For Immediate Release: October 23, 2012
Goodwin Calls for Hearing on Homeowners Insurance Rate Request
Initial review raises concerns that the rate increases requested by the insurance companies may be excessive and unfairly discriminatory.
RALEIGH -- Initial review raises concerns that the rate increases requested by the insurance companies may be excessive and unfairly discriminatory.
The insurance companies, represented by the North Carolina Rate Bureau, have requested an overall statewide average increase of 17.7 percent for homeowners insurance rates.
The hearing, which is open to the public, is scheduled to begin on June 3, 2013, at 10 a.m. at 430 N. Salisbury St. in Raleigh.
Commissioner Goodwin will serve as the hearing officer and listen to experts from the Department of Insurance and the Rate Bureau to decide what rate changes, if any, are warranted.*
The Department of Insurance’s role is to represent the interests of the public. After an initial review of the filing and comments submitted by the public, Department experts believe the requested rate increases are not justified based on the data submitted. The following concerns, among others, may be raised at the hearing:
- Old data: In the ratemaking process, data typically runs two years behind the date of the rate filing. The filing is based on data from 2005 to 2009; however, data from at least as recently as 2010 was available at the time this filing was compiled.
- Risk factors: The filing includes various risk factors used to calculate the indicated rate changes. The Rate Bureau claims these factors (such as the net cost of reinsurance and compensation for assessment risk) are a necessary cost of doing business in North Carolina. The concern is that the factors do not appear to be justified and result in a substantial increase in rates.

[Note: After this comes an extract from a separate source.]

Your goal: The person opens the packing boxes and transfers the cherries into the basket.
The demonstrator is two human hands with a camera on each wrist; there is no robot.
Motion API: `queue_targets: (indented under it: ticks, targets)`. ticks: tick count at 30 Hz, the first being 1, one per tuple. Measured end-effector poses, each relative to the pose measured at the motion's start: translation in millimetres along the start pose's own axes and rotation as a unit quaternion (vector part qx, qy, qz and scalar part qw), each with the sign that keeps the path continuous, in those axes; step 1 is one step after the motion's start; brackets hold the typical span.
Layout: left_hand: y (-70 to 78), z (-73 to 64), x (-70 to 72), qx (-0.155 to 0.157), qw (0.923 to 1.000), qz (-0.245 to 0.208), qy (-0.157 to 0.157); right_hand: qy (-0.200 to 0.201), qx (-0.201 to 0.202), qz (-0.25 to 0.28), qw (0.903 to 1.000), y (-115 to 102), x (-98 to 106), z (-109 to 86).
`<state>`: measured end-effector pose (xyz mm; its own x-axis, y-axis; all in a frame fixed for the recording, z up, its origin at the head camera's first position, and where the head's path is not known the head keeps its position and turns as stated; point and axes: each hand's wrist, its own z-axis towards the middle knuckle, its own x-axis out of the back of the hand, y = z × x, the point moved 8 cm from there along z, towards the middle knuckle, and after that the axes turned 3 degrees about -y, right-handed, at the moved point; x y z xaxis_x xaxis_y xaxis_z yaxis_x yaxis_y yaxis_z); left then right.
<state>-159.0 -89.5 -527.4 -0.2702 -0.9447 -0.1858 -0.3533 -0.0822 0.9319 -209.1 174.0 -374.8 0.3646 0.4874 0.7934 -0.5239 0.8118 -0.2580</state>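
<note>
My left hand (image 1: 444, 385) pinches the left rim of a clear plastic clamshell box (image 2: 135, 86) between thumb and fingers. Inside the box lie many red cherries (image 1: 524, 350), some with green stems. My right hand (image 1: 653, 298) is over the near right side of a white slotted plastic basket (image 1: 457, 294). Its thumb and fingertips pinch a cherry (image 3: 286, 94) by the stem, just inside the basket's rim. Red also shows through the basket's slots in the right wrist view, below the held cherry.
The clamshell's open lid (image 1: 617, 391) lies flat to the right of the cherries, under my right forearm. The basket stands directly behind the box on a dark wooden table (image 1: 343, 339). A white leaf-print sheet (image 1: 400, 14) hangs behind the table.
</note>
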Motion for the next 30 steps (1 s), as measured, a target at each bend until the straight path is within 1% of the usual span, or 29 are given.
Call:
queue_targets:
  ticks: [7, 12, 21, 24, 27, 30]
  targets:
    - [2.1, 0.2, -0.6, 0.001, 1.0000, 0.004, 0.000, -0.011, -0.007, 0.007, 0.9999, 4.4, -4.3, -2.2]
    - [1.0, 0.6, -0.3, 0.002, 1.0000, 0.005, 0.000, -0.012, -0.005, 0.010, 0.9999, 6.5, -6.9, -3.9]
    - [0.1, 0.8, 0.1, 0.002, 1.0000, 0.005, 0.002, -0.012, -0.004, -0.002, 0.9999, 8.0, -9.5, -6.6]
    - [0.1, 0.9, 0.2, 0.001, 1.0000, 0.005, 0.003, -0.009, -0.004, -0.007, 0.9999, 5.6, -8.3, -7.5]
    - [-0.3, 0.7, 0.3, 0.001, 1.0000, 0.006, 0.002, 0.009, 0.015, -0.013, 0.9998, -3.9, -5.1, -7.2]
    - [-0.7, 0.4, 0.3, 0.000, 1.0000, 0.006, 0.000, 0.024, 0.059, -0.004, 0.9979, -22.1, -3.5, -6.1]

- Profit methodology: The Rate Bureau uses a methodology that is not allowed in North Carolina and has been successfully challenged in the 2001 auto insurance case, which was decided by the N.C. Supreme Court. This methodology results in excessive profit factors of 10.5 percent.
- Deviations: The Rate Bureau includes a factor for deviations (discounts that some insurers give some of their policyholders) in the filing that, in effect, charges discounts back to consumers. The inclusion of a specific factor for deviations has been previously disallowed numerous times in auto filings litigated in the N.C. Supreme Court.
- Hurricane model: The hurricane losses are derived using a hurricane model that does not appear to be adequately documented or justified.
A public comment period on the rate filing was held from Oct.3-19 to engage the public in the ratemaking process. The Department of Insurance received approximately 8,800 emailed or mailed comments, and approximately 35 people made comments in-person during a public comment session held on Oct. 17.
The filing is available for public review on the Department’s website. To view the entire filing, go to http://pserff.ncdoi.net/pc.html and enter the Serff Tracking Number NCRI-128708881.
During Goodwin’s administration, there have been no approved homeowners insurance rate increases. The last homeowners insurance rate filing occurred in 2008 when the insurance companies requested a 19.5 percent statewide average increase. A settlement agreement allowed for a 4.05 percent statewide average increase to go into effect in May 2009.
*If the Rate Bureau wishes to appeal the Commissioner’s decision, it can do so through the court system, and companies can raise rates while awaiting an appeals decision. The difference in the ordered rate and the implemented rate must be held in escrow. If the Rate Bureau loses its appeal, the escrowed money must be refunded to policyholders who paid too much.